À cela s’ajoute le déséquilibre d’un procès pénal dans lequel les victimes sont inexistantes. Face aux accusés, on pouvait imaginer que prendraient place deux familles au grand complet endeuillées par la perte d’un fils, d’un frère, d’un compagnon ou d’un père. Une seule femme, l’ex-épouse de Thierry Castola, assiste en intermittence à l’audience et la cour est toujours sans nouvelles de Francis Castola.

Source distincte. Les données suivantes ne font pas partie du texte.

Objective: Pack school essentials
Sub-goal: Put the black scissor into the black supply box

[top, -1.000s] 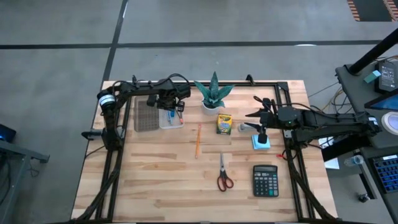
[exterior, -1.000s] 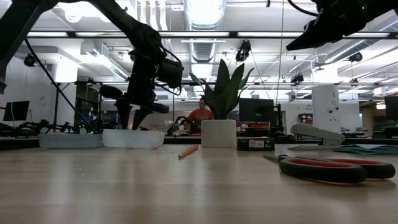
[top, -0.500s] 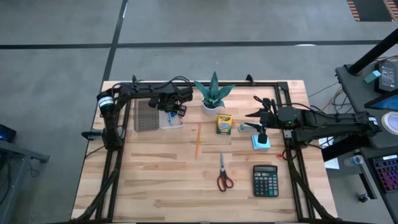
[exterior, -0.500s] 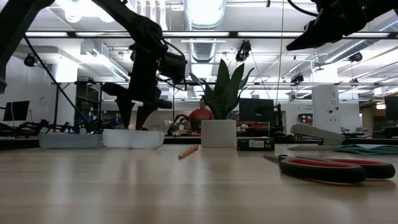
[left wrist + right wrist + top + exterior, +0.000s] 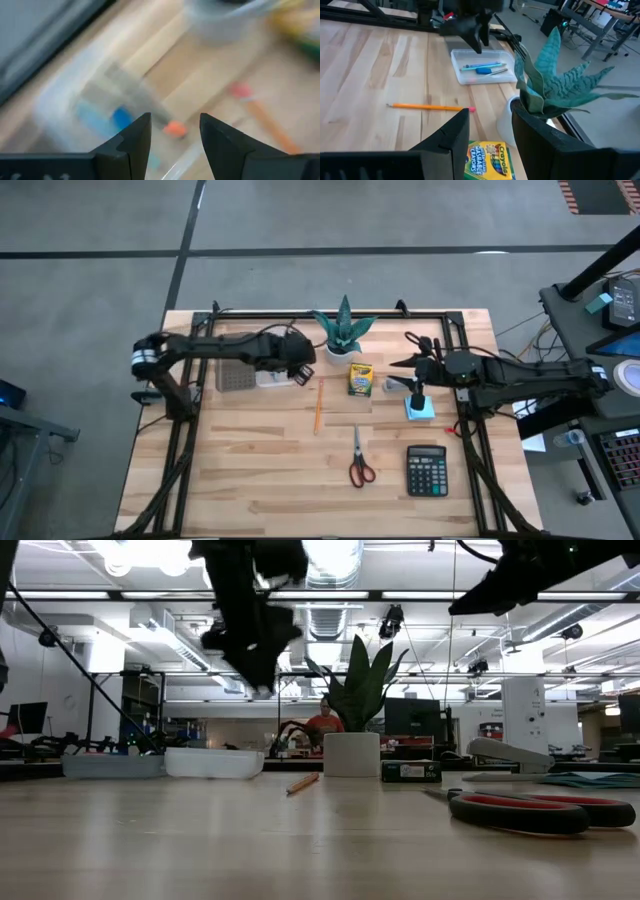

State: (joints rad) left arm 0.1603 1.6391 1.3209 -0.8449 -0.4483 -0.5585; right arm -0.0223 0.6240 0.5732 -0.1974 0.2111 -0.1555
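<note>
A clear tray (image 5: 266, 378) at the far left holds blue pens (image 5: 482, 67). My left gripper (image 5: 300, 368) hangs open above the tray's right end, nothing between its fingers (image 5: 132, 142). An orange pencil (image 5: 318, 405), a yellow-green crayon box (image 5: 360, 379), red-handled scissors (image 5: 360, 460) and a light-blue sticky-note pad (image 5: 421, 410) lie flat on the wood. My right gripper (image 5: 490, 117) waits open and raised at the far right, pointing toward the crayon box (image 5: 487, 160).
A green spiky plant in a white pot (image 5: 343, 335) stands at the far middle. A grey mesh lid (image 5: 232, 370) lies left of the tray, a calculator (image 5: 427, 470) at the near right, and a stapler (image 5: 510, 752) by the pad.
My left gripper has risen from low over the tray and swung toward the table's right and near side, turning about as it went. It now hangs high over the tray's right end. The right arm has kept still.
</note>
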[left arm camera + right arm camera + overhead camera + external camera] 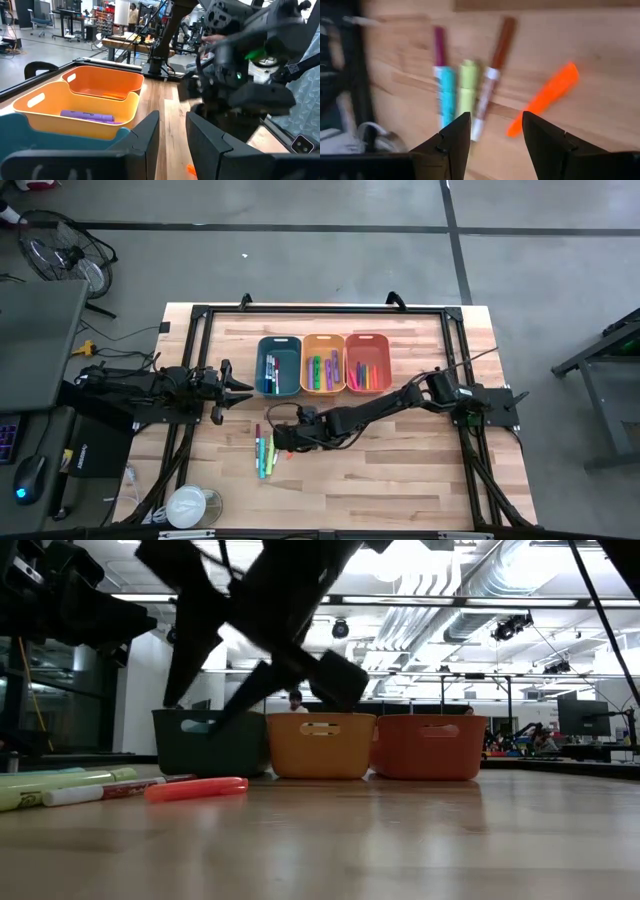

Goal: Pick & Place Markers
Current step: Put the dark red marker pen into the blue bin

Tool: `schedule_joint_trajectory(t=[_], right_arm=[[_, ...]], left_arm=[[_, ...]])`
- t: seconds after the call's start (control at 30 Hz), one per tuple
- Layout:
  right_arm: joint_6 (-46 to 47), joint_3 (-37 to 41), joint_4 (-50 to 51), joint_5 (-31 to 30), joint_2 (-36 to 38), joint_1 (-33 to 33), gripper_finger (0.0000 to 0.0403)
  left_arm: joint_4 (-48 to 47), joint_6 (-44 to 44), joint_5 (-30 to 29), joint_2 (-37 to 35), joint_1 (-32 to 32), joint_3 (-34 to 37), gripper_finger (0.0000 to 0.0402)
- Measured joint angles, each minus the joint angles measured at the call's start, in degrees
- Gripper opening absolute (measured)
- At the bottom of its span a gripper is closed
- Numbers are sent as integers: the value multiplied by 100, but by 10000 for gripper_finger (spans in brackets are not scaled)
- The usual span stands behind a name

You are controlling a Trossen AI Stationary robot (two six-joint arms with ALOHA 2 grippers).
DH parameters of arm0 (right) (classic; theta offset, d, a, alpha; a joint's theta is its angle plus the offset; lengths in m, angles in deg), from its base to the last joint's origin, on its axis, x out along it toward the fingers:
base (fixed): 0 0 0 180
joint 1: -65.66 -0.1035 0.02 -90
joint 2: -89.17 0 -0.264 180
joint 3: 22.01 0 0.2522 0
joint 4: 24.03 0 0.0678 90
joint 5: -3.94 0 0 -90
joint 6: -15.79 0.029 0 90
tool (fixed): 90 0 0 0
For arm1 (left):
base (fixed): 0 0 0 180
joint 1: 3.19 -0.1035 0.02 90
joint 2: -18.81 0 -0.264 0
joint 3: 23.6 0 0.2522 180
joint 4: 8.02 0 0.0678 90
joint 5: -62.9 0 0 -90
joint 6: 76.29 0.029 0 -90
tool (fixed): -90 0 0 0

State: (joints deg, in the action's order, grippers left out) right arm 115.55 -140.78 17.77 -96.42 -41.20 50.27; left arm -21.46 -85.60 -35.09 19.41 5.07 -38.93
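Note:
Several loose markers [264, 451] lie flat on the wood near the table's near edge. In the right wrist view they are a purple-and-teal one [443, 85], a yellow-green one [466, 87], a brown-and-white one [492, 75] and, apart from them, an orange one [546, 97]. My right gripper [284, 437] hovers open just above them [492, 131], touching none. My left gripper [238, 386] waits open beside the teal bin [279, 366], fingers [172, 135] pointing toward the bins. The orange marker [196, 788] also lies in the low view, in front of the bins.
Three bins stand in a row at mid-table, each with markers inside: teal [210, 743], yellow-orange [323, 364], orange [367, 363]. A purple marker [87, 116] lies in the yellow-orange bin. A black frame [320, 310] borders the table. A white round object [187, 506] sits at the near-left corner.

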Motion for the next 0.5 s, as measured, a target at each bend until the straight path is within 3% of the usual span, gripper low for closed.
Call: schedule_joint_trajectory(t=[0.27, 0.5], right_arm=[[1002, 2, 163, 209, -177, -12, 167], [1239, 2, 282, 211, -177, -35, 167]], left_arm=[[0, 1, -3, 0, 0, 0, 94], [0, 0, -7, 0, 0, 0, 94]])
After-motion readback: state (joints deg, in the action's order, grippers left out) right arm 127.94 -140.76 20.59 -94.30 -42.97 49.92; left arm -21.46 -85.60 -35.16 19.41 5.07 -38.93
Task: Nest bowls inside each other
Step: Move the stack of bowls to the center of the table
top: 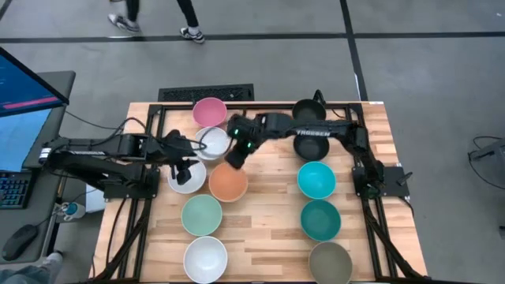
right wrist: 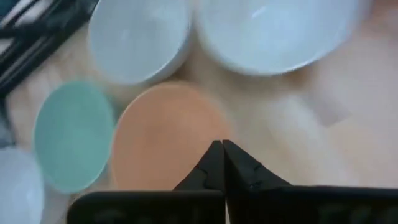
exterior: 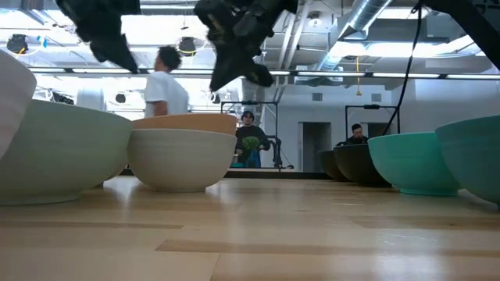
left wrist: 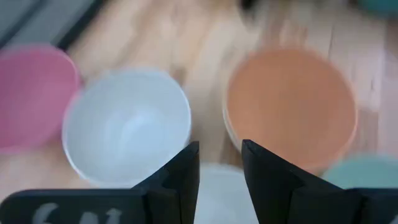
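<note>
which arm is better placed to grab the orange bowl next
Probably the left. Its gripper is open, above a white bowl beside the orange bowl. The right gripper also hangs near it, but is shut.

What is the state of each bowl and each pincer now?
Pink bowl: upright, empty.
Orange bowl: upright, empty.
Pale green bowl: upright, empty.
Teal bowl: upright, empty.
Left pincer: open, above a white bowl.
Right pincer: shut, empty, above the orange bowl.

Open table (top: pixel 272 197) lane between bowl columns
</note>
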Robot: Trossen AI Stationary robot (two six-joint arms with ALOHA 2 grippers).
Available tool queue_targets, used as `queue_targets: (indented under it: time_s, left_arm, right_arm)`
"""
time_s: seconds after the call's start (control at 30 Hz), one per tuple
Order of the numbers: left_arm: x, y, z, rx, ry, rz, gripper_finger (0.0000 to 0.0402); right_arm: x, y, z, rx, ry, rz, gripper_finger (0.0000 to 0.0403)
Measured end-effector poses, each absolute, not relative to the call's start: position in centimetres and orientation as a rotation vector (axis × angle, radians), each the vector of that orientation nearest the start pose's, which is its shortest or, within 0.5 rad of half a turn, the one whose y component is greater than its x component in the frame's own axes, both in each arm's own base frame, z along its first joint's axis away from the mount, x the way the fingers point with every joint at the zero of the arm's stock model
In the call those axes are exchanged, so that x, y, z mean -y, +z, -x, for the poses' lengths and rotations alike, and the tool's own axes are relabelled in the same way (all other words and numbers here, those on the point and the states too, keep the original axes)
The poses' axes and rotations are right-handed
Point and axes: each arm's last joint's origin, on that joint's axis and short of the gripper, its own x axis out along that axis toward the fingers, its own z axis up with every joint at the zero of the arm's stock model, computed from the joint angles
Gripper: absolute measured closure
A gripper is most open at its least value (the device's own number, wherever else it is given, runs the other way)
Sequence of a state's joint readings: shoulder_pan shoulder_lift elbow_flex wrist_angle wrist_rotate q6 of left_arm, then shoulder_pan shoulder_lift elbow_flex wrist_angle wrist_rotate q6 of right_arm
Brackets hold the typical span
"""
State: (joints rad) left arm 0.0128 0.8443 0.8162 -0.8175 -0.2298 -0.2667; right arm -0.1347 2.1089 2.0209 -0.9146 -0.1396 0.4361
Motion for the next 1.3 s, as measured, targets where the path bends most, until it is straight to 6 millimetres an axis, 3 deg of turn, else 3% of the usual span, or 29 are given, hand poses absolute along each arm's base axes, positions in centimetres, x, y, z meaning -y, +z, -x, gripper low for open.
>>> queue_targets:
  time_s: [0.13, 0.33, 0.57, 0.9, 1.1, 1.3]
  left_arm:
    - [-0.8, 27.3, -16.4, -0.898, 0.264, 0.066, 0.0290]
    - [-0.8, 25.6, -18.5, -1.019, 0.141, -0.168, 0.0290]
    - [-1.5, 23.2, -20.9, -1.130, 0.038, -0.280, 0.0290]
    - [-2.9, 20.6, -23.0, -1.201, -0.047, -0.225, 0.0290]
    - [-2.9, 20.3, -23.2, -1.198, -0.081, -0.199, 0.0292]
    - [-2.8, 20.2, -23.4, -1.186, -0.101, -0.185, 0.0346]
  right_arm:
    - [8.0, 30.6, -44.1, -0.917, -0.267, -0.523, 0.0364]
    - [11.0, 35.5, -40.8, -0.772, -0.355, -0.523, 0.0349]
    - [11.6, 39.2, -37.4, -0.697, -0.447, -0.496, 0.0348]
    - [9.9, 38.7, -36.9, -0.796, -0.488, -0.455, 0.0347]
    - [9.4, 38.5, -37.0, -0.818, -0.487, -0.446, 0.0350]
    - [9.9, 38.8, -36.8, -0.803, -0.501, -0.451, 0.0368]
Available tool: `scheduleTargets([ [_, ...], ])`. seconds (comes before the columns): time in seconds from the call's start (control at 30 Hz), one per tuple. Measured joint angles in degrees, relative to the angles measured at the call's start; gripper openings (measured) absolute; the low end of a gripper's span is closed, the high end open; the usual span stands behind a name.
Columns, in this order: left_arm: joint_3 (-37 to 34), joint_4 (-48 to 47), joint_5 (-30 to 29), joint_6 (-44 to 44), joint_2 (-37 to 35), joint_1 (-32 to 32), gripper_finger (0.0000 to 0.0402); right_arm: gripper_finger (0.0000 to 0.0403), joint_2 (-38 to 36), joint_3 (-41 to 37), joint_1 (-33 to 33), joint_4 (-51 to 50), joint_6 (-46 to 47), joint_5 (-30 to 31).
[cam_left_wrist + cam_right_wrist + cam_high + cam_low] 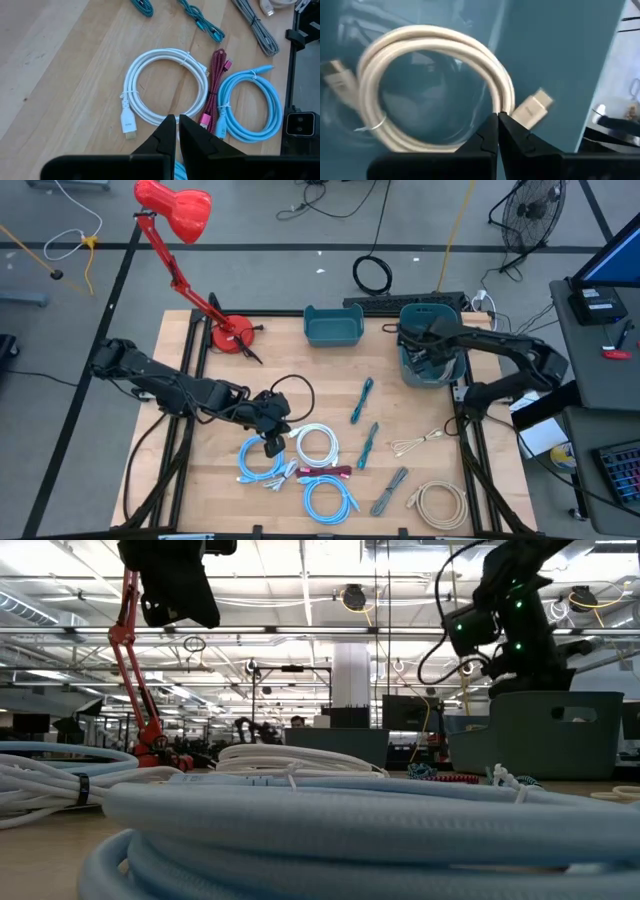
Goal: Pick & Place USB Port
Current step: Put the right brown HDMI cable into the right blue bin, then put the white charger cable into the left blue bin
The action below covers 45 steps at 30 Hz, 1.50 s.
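Right gripper (497, 116) is over the right teal bin (432, 370) at the table's two o'clock, and its wrist camera shows the fingers nearly pinched together on the near turn of a cream coil (435, 85), which hangs inside the bin's teal walls. Whether the coil is truly gripped or already resting on the floor of the bin is hard to call; the fingers look closed on it, so I read this as a drop about to happen. A second, smaller bin (333, 327) sits at twelve o'clock. Left gripper (177, 120) hovers over the cable spread at the table's six to seven o'clock, fingers almost touching, only a sliver of gap, nothing held. Right beneath and just ahead of its tips lies the white coil (165, 85), its connector (128, 122) off to one side; beside that a red cable (216, 85) and a blue coil (250, 107). In the top view the left gripper (272, 442) sits between a blue coil (260, 462) and the white coil (317, 445), touching neither as far as I can tell. The white coil lies flat, ring-shaped, so there is no long axis to align with; the nearest strand runs across the fingers' line. The left arm is plainly the closer one, and it must open before descending.
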Motion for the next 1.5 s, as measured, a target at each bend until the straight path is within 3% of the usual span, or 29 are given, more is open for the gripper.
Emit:
scheduleTargets([
  [0.3, 0.0, -0.4, 0.1, -0.7, 0.0, -1.9, 0.0024, 0.0, 2.4, -0.9, -0.5, -1.4, 0.1, 4.9],
  [0.53, 0.0, -1.0, 0.1, -1.6, 0.0, -2.4, 0.0024, 0.0, 2.1, -5.6, -2.4, 0.5, 0.3, 4.8],
  [0.77, 0.0, -1.0, 0.1, -1.7, 0.0, -2.2, 0.0024, 0.0, 2.1, -10.1, -2.6, 7.6, -1.9, -1.2],
  [1.27, 0.0, -0.2, -1.0, -2.0, 0.0, -2.2, 0.0024, 0.0, 0.4, -10.2, -2.7, 11.4, -3.3, -5.9],
  [1.5, 0.0, -0.2, -1.8, -2.1, 0.0, -2.2, 0.0024, 0.0, -1.0, -4.7, -0.7, 7.7, -2.7, -5.6],
])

Faute de soutien du côté des parties civiles, l’avocat général Pierre Cortès fait face, seul, à une batterie d’avocats parmi lesquels quelques-uns des plus célèbres pénalistes, dont Hervé Temime, Eric Dupond-Moretti, Thierry Herzog, Philippe Dehapiot, Frédéric Monneret, Jean-Félix Luciani ou Luc-Philippe Febbraro. Quant au président de la cour, Patrick Vogt, il conduit les débats dans un mélange de familiarité déplacée et de brusques accès de susceptibilité qui brouillent la nécessaire sérénité des débats.
Le sentiment désagréable que dans cette affaire, rien d’essentiel ne se joue à l’audience s’est renforcé mardi 2 et mercredi 3 juin. Dans le box sont quatre accusés. Ou plus justement dit, trois plus un. Les premiers, Guy Orsoni, David Taddei et Jean-Baptiste Ottavi arrivent chaque matin du centre de détention d’Aix-Luynes, le dernier, Franck Tarpinian, voyage seul depuis la prison des Baumettes. La ségrégation se prolonge ostensiblement dans le box, sous le regard vigilant des gardiens. Quelques jours plus tôt, en réponse à une question du président qui l’interrogeait sur ses relations avec Franck Tarpinian, Guy Orsoni avait lâché : « C’était un très bon ami. - Il ne l’est plus ? - J’attends des explications ». Elles sont arrivées mardi.
Atmosphère pesante
À la barre, le commissaire chargé de l’enquête sur l’assassinat de Sabri Brahimi explique l’importance du témoignage qu’il a recueilli de la part de Franck Tarpinian. Originaire de Marseille, l’accusé a fait son apprentissage de la Corse en partageant sa cellule avec le pilier de la Brise de mer, Francis Mariani. Il s’est ensuite lié d’amitié avec Guy Orsoni et c’est à sa demande qu’il aurait accepté, en janvier 2009, de venir à Ajaccio pour « secouer quelqu’un ». Ce n’est qu’une fois sur place qu’il a renoncé. « J’ai quelques principes et il y a des limites que je ne peux pas franchir » a-t-il déclaré en garde à vue puis à de nombreuses reprises chez le juge. Mais le récit qu’il a livré de son voyage, de l’identité de ceux qui l’ont accompagné depuis Marseille, puis de l’autre groupe qui les a rejoints à Ajaccio dans les jours précédant l’assassinat de Sabri Brahimi, et de leur séjour commun dans un appartement appartenant à une tante de Guy Orsoni, est décisif pour nourrir le dossier d’association de malfaiteurs contre ce dernier et six autres accusés. À peine le commissaire a-t-il terminé sa déposition que Franck Tarpinian se lève et annonce : « Tout ce que j’ai dit, c’est de la fiction.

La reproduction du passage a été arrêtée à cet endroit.